Minerva shook her head. “The price for that kind of power must have been steep.”

“And completely pointless. But that’s not today’s problem.” I nodded toward the gates. “The Unmade are here.”

“What’s an Unmade?”

“Archer, what the hell?” I asked, whipping around to find him leaning on the building to our right in the alley. He wore his thievery leathers and had the damn sword Alastor gave Paesha strapped to his back.

“Been tracking you for days,” he said, sweeping his hood back. “This doesn’t feel like we’re rescuing Paesha, but who am I to judge gods?”

“You shouldn’t be here,” Tuck said, stepping forward. “In fact, youshouldbe up at the castle visiting your father.”
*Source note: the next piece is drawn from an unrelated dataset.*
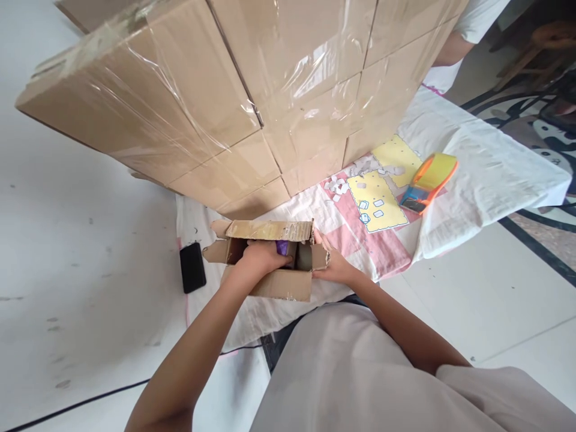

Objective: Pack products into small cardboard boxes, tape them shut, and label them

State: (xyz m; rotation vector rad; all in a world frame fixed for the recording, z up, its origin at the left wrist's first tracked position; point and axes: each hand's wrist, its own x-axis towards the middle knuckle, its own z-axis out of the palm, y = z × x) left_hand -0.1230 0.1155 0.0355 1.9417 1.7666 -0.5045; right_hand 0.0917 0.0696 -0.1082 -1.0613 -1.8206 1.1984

Archer pulled a coin from his pocket, flipped it into the air, and caught it before smirking. Cocky fucker. “Learned something interesting from Aeris. Apparently, if I’m royalty, you can’t use your magic on me.”

I glared before stepping toward him, pivoting around and dislodging the sword from his back. I had him pinned to the wall, blade to throat before he could swallow. “Let’s play a game. Think of your beloved sister and tell me what color her hair was.” He struggled, but I kept him pinned, reaching inside his mind to slip that tiny morsel of a memory free. “Come on, Archie boy. What color was it? Red? Black?”